- Data for this exercise -

Start of Block

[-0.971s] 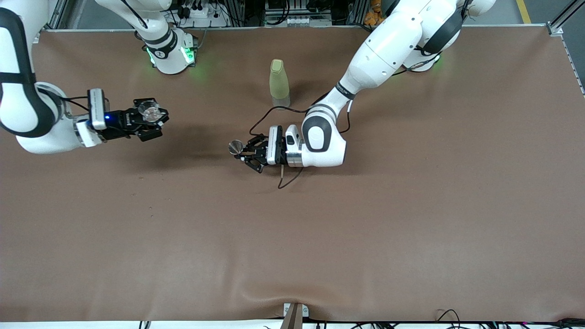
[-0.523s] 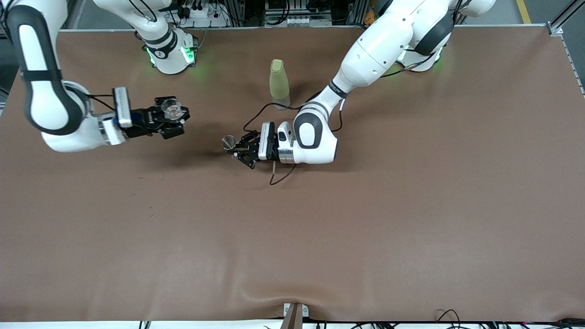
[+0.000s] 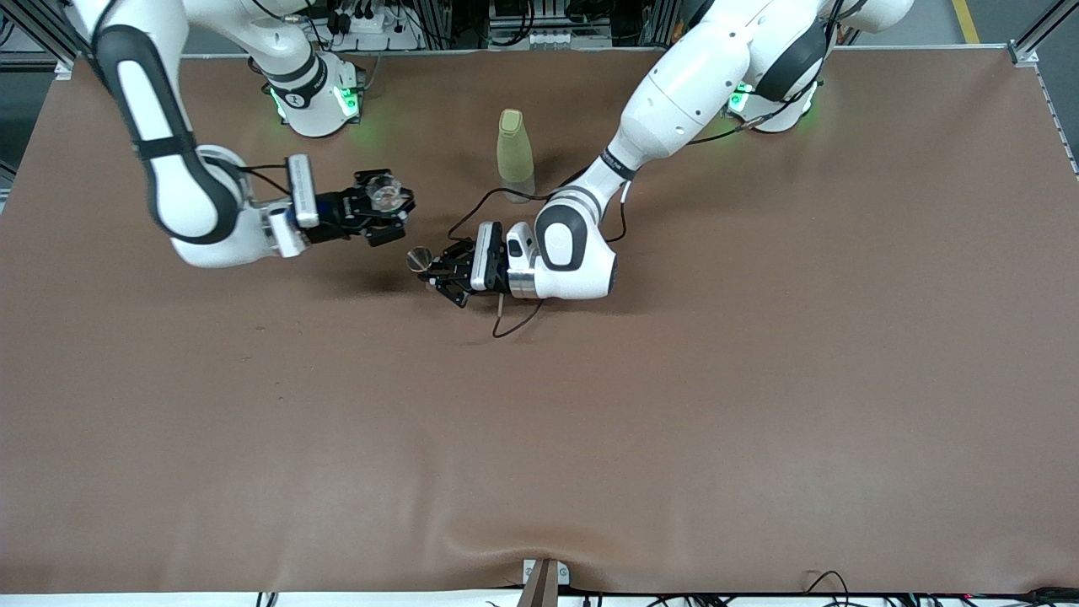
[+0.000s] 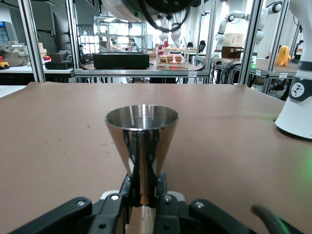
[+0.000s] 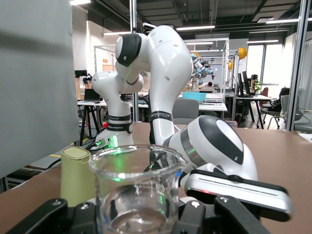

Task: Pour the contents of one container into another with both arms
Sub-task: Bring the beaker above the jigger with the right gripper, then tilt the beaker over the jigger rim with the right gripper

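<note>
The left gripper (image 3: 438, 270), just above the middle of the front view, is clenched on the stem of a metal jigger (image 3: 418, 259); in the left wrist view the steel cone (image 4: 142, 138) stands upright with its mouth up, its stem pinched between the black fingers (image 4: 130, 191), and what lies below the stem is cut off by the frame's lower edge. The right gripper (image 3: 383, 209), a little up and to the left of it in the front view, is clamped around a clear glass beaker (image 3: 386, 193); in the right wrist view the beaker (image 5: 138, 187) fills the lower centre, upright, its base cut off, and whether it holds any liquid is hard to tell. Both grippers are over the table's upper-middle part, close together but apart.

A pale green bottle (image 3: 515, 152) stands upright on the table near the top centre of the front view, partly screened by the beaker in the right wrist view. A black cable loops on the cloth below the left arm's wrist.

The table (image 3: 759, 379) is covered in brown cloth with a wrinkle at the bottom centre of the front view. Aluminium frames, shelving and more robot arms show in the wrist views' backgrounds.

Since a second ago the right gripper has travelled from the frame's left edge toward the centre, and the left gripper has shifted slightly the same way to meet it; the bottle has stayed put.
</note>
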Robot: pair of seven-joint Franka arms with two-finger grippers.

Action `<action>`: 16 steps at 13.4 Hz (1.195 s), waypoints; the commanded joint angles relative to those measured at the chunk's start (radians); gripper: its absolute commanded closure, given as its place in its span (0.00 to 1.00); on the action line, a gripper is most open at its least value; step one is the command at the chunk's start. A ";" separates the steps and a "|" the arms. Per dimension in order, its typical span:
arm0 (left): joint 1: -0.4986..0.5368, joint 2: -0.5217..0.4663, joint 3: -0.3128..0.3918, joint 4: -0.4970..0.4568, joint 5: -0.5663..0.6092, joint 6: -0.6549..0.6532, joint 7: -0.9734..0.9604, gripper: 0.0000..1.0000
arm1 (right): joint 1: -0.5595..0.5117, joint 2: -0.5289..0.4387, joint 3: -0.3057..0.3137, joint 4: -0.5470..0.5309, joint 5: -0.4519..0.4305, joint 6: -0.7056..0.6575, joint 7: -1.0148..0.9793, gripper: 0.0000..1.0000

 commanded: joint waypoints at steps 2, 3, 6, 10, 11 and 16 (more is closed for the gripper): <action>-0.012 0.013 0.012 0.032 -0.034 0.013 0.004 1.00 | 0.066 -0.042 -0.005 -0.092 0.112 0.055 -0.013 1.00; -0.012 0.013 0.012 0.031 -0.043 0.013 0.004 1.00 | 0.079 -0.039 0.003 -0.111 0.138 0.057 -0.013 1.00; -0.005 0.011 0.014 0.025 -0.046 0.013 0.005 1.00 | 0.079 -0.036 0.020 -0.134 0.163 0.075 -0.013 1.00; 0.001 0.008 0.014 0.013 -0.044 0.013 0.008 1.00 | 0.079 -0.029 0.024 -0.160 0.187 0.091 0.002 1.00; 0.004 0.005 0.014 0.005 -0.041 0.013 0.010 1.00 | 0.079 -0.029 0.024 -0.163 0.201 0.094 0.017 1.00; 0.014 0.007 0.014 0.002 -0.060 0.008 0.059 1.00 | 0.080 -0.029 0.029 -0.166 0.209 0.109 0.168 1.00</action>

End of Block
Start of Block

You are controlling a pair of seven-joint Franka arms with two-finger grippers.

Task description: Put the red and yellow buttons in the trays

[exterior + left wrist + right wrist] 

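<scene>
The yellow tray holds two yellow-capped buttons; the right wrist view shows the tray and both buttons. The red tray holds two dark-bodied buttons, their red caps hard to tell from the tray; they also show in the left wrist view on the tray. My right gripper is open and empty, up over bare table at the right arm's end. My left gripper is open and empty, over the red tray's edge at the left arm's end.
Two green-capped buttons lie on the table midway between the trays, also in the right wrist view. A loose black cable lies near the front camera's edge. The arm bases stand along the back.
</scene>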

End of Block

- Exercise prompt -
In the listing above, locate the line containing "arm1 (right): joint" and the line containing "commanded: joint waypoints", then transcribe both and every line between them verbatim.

- Response to the exercise -
arm1 (right): joint 1: -0.5595..0.5117, joint 2: -0.5289..0.4387, joint 3: -0.3057..0.3137, joint 4: -0.5470..0.5309, joint 5: -0.4519..0.4305, joint 6: -0.7056..0.6575, joint 7: -1.0148..0.9793, gripper: 0.0000..1.0000

 commanded: joint waypoints at steps 2, 3, 6, 10, 11 and 16 (more is closed for the gripper): <action>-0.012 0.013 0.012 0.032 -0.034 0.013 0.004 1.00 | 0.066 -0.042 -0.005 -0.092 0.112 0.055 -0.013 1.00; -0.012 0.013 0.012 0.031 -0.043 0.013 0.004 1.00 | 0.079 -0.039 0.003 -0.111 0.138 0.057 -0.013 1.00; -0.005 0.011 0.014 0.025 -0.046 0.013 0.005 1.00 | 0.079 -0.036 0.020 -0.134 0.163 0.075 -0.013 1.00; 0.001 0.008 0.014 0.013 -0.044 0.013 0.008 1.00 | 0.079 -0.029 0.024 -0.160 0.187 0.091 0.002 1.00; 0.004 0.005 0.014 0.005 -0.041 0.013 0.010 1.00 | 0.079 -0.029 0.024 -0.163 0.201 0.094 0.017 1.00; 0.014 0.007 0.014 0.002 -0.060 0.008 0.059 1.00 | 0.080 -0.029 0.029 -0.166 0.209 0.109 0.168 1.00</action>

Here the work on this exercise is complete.